WASHINGTON D.C., DC — The Tennessee Valley Authority announced Thursday, March 23, that it's preparing a construction permit application for a small modular reactor (SMR) at the Clinch River site near Oak Ridge.
The TVA also announced that it is exploring additional sites in its service area for potential SMR deployments.
TVA is now in a technical collaboration agreement with Synthos Green Energy, Ontario Power Generation and GE Hitachi Nuclear Energy to help in the deployment of SMRs, specifically GE Hitachi's BWRX-300.
As part of the collaboration, each company will help fund a portion of GE Hitachi's overall cost in the production and development of the BWRX-300. The company anticipates these costs will be around $400 million.
In February 2022, TVA announced that its board had approved $200 million for the research on the feasibility of reactors at the Clinch River Site.
TVA's New Nuclear Program aims to accelerate progress toward its aspiration of a net-zero carbon energy future.
"We cannot pursue new nuclear technology alone; this must be a national effort that we do in partnership with other utilities, research institutes, and state and federal governments," TVA said. "TVA will collaborate with other entities to share the costs and risk associated with evaluating advance reactor designs."
However, not everyone thought agreed thought positively about a new nuclear reactor site.
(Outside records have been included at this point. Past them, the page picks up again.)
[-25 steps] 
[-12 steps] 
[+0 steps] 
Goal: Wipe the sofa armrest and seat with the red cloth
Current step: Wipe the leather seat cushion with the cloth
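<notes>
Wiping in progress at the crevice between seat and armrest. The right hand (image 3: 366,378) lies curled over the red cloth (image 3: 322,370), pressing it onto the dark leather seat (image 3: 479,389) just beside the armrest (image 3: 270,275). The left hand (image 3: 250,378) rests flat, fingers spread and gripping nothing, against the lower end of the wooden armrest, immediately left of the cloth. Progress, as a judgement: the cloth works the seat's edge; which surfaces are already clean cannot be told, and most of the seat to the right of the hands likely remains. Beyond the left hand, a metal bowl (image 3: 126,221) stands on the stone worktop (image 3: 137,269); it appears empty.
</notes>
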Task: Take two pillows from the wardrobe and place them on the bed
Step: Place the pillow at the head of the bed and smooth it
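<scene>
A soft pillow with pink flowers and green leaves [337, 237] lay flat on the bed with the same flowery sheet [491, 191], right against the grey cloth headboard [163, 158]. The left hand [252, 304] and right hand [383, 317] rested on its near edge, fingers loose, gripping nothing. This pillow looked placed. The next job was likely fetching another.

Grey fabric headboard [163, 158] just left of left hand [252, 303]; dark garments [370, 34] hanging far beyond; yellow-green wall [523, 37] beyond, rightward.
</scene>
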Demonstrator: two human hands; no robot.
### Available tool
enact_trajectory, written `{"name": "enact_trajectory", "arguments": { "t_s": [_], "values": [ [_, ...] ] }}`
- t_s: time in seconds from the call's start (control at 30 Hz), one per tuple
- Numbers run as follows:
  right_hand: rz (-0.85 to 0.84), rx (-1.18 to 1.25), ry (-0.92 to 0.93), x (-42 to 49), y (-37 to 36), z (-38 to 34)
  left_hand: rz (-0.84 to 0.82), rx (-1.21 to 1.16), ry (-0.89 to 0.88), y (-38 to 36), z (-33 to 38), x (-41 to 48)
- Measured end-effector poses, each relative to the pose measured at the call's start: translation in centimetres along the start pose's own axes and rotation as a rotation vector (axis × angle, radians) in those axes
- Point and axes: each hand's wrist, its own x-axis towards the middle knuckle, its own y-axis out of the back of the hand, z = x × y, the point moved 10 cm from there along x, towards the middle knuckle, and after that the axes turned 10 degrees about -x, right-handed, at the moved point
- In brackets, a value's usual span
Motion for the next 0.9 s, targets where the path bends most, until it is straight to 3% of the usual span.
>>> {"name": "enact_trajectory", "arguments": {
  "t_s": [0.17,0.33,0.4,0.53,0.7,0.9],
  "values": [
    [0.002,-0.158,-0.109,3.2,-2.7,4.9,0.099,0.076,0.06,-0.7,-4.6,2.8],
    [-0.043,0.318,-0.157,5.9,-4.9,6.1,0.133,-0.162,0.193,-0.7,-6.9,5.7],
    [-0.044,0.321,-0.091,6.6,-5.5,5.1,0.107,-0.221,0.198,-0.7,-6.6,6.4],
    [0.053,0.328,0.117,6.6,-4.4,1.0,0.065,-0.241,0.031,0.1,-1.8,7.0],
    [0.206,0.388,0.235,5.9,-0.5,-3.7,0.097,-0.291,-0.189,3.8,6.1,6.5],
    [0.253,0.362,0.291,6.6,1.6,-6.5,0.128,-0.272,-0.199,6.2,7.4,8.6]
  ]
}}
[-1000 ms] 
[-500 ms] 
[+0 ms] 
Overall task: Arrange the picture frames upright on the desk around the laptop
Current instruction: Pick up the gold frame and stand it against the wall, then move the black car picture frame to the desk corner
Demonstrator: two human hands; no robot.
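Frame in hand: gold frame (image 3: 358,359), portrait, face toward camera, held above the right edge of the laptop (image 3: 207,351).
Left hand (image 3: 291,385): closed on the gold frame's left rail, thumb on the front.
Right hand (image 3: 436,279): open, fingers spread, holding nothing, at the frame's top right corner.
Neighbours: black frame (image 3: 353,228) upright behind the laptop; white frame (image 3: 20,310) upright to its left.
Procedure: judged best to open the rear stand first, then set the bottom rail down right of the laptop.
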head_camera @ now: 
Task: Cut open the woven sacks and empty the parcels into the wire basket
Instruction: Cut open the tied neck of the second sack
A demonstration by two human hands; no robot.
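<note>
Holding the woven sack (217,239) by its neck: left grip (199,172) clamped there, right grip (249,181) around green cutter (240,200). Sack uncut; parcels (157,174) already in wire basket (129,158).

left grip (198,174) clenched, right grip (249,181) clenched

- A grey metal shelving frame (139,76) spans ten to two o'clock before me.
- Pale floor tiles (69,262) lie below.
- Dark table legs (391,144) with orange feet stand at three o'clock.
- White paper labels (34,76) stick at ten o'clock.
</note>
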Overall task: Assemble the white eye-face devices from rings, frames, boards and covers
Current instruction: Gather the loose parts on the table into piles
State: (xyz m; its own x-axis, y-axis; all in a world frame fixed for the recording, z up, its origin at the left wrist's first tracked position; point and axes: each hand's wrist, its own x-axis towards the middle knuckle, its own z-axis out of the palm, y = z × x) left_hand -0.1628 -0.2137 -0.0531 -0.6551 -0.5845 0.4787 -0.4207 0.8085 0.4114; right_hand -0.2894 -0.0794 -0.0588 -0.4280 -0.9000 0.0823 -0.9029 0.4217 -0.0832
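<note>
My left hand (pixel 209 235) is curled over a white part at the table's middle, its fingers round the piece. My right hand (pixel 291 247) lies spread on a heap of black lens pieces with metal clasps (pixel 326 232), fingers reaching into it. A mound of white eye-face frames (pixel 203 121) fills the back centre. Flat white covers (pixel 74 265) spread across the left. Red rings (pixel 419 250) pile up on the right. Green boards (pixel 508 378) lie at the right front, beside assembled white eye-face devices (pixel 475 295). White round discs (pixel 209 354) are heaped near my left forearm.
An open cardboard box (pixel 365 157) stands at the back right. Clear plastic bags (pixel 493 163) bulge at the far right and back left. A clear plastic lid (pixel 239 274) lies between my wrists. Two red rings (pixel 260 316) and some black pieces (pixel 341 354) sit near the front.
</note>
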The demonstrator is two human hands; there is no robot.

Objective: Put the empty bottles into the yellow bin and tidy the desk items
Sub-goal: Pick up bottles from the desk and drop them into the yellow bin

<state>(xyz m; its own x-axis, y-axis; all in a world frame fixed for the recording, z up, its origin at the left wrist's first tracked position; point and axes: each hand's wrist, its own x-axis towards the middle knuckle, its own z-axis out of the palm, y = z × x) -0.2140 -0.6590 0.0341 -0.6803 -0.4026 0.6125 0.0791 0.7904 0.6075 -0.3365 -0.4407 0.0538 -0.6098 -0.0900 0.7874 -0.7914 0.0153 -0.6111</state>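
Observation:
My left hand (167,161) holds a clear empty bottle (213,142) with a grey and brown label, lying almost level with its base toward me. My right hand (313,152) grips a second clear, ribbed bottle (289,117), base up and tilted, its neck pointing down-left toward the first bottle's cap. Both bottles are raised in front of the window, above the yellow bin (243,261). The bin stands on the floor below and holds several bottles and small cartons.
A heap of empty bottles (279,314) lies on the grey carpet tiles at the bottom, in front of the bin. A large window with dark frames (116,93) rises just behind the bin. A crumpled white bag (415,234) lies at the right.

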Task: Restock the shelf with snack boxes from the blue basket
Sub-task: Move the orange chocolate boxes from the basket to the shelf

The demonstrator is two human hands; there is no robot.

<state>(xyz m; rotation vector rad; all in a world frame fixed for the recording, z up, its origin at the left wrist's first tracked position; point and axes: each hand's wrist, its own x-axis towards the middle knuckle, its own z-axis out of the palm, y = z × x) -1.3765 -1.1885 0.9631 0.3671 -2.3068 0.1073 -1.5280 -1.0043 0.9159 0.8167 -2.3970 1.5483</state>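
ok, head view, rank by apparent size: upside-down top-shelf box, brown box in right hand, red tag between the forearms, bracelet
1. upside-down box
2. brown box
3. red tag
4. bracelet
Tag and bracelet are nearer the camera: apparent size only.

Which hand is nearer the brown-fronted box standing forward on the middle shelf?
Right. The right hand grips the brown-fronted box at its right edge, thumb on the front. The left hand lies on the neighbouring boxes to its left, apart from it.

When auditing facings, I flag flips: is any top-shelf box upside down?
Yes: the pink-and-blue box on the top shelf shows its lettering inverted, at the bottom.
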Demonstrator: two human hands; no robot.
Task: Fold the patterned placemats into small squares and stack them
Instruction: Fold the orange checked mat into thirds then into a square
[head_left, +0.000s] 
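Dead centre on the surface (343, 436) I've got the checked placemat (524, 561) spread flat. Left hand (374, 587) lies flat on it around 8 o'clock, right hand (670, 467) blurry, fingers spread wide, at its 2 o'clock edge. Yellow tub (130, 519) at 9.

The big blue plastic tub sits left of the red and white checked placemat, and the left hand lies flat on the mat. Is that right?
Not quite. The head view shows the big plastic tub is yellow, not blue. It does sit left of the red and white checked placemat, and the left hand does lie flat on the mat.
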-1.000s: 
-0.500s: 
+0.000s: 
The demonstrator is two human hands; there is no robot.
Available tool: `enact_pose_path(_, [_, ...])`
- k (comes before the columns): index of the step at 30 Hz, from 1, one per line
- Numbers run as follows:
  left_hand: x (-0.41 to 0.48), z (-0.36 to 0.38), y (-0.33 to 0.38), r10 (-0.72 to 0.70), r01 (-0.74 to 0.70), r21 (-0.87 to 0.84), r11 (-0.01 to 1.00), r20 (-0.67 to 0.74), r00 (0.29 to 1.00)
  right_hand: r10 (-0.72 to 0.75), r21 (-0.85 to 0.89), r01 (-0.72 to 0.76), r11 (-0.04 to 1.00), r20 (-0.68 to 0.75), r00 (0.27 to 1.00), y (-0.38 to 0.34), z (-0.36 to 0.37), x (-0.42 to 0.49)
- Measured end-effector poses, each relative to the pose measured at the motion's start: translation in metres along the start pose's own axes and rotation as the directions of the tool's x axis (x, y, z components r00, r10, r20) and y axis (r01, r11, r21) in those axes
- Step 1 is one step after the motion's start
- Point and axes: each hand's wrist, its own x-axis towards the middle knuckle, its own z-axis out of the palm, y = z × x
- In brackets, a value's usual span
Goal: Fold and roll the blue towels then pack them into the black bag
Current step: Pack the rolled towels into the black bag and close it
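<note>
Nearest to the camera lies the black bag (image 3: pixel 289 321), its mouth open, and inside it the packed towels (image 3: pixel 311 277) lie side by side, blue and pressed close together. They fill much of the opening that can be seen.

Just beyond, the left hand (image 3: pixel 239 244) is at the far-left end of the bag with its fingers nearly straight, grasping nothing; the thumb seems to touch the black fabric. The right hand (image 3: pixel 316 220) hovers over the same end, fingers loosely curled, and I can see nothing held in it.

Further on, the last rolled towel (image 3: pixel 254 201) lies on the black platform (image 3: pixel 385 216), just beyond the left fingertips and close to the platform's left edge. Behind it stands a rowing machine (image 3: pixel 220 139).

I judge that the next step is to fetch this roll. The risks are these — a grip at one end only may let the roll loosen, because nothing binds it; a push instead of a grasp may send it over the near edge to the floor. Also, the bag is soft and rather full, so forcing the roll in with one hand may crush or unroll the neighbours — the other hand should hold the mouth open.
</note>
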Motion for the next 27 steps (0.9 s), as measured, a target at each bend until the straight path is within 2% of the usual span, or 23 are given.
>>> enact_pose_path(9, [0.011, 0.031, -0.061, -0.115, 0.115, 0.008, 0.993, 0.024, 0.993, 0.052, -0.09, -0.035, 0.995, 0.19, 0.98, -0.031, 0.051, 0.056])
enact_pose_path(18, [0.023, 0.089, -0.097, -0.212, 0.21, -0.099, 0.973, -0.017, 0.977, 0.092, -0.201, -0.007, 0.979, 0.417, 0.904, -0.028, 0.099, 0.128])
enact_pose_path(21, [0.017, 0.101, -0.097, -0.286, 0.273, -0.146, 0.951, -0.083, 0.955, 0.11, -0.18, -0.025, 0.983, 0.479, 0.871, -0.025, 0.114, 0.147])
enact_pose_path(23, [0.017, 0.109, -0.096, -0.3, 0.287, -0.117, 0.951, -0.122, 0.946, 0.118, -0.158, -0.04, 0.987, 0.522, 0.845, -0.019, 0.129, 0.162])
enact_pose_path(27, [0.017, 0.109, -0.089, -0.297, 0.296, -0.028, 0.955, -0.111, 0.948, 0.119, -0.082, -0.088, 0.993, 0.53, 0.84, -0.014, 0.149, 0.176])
Stephen Smith, Executive Direction with the Southern Alliance for Clean Energy, calls this ambitious plan by the TVA a "pipe dream."
He said with very few details on execution, it's unrealistic and expensive.
"We see all this enthusiasm and people jumping up and down and saying how great something is," he said. "We don't have a design, we don't have a cost. We don't have a schedule."
He said the TVA has a history of leading projects that go over budget and over their timeline, and said this project could be the same.
"If you don't study and understand history, you're bound to repeat it," Smith said. "And the history with the TVA and nuclear power from a cost perspective is not a good one."